The me I used to be was the title of a Harlequin NEXT book I read back in 2005. I don’t really remember the story or the characters much, but I do remember how the title and message resonated within me. Lately, a lot of my depressive episodes have been moments of unresolved grief over the loss of self, losing and forgetting the me I used to be.
I absolutely loved music, all kinds, but especially music that I could dance to, and for me that was most varieties. Being a teen in the 80’s and a twenty-something in 90’s, as well as a resident of the Pacific Northwest, butt rock, hair metal, and grunge/pop, along with some of the New Country/Pop crossovers, were much of what I could dance to. Thanks to my uncle and mother a lot of the classic rock and early southern rock also had a place in my heart. Epic, pop ballads of the early 80’s had their place as well. There were a good two and a half decades of my life where listening to the radio, walking around with a boom box or walkman, and “be-bopping” around were not just part of my daily routine, it was an inherent part of my being. Now I think the last time I listened to the radio or chose music that I wanted to hear was in March or April, when I was driving in a ZipCar, by myself. I haven’t been out dancing since 2006 and haven’t danced around to music in the privacy of my home for probably a year and a half.
During a recent impromptu visit from my son and his fiancee, we we talking and jumping from one topic to another, and something triggered me. I don’t know exactly what it was, but I’m pretty sure it had something to do with music and/or dancing. All I know is that I started tearing up in the middle of what I was saying. I wish I could say this was an unusual occurrence for me, but it isn’t. It seems that whenever I’m having a “real” conversation with someone, I am going to wind up with tears welling in my eyes and a choked sensation rising in my chest and throat. It was just unexpected that I would experience that sort of thing while chatting it up with my son and his fiancee. I tried to downplay it and move on, but he called me on it and basically suggested that it wouldn’t have happened if there wasn’t something I needed to pay attention to. Pretty wise for a 25-yr old, right? So, without going into much detail, I told him that I knew exactly what it was ~ unresolved grief over losing the pieces of my self that had meant I was living life and not just surviving it.

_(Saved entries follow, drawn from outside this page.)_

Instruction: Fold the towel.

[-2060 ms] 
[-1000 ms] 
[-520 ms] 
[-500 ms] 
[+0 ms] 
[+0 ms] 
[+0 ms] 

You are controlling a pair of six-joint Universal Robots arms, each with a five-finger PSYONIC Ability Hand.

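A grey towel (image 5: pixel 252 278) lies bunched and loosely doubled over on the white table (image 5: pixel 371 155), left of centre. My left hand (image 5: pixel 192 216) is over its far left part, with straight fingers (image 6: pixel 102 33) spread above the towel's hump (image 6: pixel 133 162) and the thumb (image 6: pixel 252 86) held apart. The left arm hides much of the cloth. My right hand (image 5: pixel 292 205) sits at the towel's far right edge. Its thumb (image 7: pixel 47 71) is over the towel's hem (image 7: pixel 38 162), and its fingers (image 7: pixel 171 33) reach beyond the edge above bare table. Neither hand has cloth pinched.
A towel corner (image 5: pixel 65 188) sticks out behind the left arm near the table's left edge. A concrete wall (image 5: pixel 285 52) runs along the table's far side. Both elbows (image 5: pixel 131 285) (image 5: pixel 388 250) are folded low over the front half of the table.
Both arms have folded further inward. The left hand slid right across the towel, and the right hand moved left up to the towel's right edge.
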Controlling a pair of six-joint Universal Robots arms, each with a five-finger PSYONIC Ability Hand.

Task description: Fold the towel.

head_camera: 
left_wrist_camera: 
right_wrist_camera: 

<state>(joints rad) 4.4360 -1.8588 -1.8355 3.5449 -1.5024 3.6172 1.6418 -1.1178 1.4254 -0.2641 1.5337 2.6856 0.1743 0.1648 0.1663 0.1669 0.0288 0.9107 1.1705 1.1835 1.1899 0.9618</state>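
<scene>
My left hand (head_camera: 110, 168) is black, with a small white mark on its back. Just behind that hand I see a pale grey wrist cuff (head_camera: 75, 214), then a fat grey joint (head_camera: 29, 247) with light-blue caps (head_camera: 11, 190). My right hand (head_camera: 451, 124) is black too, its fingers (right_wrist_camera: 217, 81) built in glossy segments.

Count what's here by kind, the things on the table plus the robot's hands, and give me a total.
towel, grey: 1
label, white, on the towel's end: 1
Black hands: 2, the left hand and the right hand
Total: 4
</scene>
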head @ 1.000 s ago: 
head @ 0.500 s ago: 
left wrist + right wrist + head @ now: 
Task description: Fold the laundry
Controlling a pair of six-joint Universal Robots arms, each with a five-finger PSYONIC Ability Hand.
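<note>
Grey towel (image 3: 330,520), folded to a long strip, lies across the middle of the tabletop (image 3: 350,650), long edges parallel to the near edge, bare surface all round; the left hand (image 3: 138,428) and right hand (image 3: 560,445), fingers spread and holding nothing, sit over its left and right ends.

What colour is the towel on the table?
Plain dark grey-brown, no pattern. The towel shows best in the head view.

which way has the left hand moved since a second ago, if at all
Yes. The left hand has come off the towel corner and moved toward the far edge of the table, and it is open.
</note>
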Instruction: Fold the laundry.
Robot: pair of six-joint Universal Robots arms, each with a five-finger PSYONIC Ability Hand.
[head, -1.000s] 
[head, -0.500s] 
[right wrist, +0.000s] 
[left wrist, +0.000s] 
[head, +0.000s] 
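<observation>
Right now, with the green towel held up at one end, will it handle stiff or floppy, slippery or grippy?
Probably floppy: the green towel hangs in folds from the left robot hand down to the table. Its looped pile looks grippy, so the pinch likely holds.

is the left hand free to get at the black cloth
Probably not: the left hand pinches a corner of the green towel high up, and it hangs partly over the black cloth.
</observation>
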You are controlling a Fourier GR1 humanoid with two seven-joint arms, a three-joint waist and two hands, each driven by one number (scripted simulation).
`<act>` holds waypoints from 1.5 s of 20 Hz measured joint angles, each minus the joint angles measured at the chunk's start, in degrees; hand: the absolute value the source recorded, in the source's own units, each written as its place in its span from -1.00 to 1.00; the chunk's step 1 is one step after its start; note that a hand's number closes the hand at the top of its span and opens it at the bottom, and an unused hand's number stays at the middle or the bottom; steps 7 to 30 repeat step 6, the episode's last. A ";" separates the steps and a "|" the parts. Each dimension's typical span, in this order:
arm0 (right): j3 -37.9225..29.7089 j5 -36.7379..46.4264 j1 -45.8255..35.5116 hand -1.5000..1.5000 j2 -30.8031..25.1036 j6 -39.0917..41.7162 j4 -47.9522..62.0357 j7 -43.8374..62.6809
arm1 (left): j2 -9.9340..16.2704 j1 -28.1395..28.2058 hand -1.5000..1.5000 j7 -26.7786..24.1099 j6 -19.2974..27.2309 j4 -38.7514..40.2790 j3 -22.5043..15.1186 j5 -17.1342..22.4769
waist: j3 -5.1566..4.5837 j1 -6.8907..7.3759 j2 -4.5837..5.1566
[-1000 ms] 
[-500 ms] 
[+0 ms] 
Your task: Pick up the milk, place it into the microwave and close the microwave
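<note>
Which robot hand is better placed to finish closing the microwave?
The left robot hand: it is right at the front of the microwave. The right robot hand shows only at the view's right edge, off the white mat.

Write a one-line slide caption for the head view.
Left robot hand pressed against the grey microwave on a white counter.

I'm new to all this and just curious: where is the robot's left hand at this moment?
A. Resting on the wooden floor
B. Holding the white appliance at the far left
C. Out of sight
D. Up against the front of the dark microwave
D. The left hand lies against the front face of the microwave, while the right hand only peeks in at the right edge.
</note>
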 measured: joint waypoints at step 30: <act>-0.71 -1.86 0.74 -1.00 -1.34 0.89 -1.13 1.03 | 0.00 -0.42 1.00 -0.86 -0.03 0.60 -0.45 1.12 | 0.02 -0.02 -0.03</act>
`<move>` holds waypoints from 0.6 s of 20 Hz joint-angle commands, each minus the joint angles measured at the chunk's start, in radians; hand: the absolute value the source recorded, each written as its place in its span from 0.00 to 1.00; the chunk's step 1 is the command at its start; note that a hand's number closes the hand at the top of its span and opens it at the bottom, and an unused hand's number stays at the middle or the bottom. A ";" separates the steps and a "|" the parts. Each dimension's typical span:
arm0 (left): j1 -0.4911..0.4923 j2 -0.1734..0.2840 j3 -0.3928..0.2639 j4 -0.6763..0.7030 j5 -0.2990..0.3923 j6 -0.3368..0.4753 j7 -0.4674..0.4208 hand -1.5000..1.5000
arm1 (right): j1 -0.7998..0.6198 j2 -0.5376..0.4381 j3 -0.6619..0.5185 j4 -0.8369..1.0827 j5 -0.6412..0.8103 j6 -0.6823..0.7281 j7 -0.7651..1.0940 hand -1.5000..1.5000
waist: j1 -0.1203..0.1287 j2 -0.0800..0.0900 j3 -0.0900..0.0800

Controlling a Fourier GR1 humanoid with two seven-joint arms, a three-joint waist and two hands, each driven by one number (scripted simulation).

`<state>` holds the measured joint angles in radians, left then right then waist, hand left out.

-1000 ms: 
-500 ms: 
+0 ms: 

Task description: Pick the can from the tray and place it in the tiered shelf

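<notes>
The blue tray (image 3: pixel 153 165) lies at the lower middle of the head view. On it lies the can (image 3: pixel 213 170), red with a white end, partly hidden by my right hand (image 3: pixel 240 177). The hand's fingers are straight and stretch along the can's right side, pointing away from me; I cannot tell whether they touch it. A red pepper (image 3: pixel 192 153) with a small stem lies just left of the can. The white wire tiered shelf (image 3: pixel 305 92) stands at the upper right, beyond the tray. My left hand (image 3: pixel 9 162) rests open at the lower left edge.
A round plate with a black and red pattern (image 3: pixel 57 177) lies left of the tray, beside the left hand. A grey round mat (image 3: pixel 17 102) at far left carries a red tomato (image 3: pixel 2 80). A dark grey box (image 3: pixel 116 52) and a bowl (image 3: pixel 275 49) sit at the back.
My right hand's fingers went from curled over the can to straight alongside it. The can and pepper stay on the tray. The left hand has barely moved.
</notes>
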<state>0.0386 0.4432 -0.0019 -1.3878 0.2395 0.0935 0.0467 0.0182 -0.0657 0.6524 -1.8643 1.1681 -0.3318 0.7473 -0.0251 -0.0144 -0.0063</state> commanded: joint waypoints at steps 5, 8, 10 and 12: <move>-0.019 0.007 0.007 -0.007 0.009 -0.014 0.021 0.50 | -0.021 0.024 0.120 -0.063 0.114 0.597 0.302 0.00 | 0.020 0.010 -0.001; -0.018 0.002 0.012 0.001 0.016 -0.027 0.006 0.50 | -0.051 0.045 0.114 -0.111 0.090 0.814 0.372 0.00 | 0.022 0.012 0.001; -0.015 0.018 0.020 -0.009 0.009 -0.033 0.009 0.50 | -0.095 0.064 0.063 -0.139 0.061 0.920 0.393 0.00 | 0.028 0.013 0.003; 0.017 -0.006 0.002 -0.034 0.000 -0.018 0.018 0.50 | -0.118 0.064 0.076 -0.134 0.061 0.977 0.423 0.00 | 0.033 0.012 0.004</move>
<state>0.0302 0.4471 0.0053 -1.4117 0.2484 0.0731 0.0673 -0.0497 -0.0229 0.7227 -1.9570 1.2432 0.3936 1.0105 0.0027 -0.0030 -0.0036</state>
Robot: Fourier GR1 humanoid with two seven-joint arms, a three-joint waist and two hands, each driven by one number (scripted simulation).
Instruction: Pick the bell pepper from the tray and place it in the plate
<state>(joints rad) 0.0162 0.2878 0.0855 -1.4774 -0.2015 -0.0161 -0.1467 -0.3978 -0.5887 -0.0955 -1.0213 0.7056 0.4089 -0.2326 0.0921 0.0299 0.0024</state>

Since starting this blog, I have somehow gotten caught into the gravitational pull of Le Clown from A Clown On Fire. If you’ve never met Le Clown, The Ringmistress, The Whispering Petunia, and
Lord Evil Poppy Tiny Geek and you have an appreciation for snarky, absurd, satirical, ways of dealing with life and the world at large, give it a read. At first I wasn’t certain I “fit in” as a follower. I’d lost much of my ability to be amused by satire and snark, but there was something compelling about it. Then I began reading through the prolific comments that grew on the tail of many posts and I realized that there were friendships flourishing and growing in this arena. Interesting, creative, witty, real people with real lives and real problems were relating to each other with compassion, caring, and beautifully crafted insults and self-deprecating humour. I was especially drawn to the friendship between Le Clown and Dotty Headbanger and how their comments on each others posts showed relational connectedness in the online arena of blogging. It intrigued me and triggered a kind of longing to belong and somehow find a place within this community.
I found it difficult to figure out how to join in on the fun of responding to the posts with the witty, snarky, and well-intentioned ribbing, teasing, and insults which flowed so easily and readily through the comments. I found myself lurking and liking and only occasionally dipping my toes into the sea of comments. I felt dull and cumbersome and incapable of being fun and playful. It wasn’t until a few days ago when Le Clown’s creator, Eric, introduced himself, that I felt capable of interacting and engaging with any level of coherence and competence. I had actually been offline for several weeks and one of the first blogs I made it a point to visit was Le Clown’s. Connecting with the person behind the persona opened up an opportunity where I felt capable of interacting without being clumsy and trying too hard and being completely awkward. His gracious and good humoured reply gave me the confidence and prompted me to share a revelation about my own sense of longing:
Truth be told, I think one of the reasons I enjoy your blog, and almost more importantly the comments, because it reminds me of my community college days and the group of friends I had who were all brilliantly intelligent, creative, witty, irreverent, and exceedingly snarky on the one-upsmanship of witty and caring put-downs. The rapid fire, well intentioned insults, one-liners and multiple entendres were epic. I miss those days, those friends, and those aspects of myself that got buried over the years. Thank you.
I used to be open, witty, creative, and have relationships with people I genuinely loved and cared about in a manner similar to what I had been witnessing on his blog, and without realizing it until that moment, I had completely abandoned that part of myself with the seeming loss of those relationships.
Not only was I missing the happy, dancing, music lover, I was also missing the open, social, engaging, and creative wordsmith and verbal sparring champion I used to be. Most importantly, I missed the people and the relationships that made it so natural, simple, and easy to be those things.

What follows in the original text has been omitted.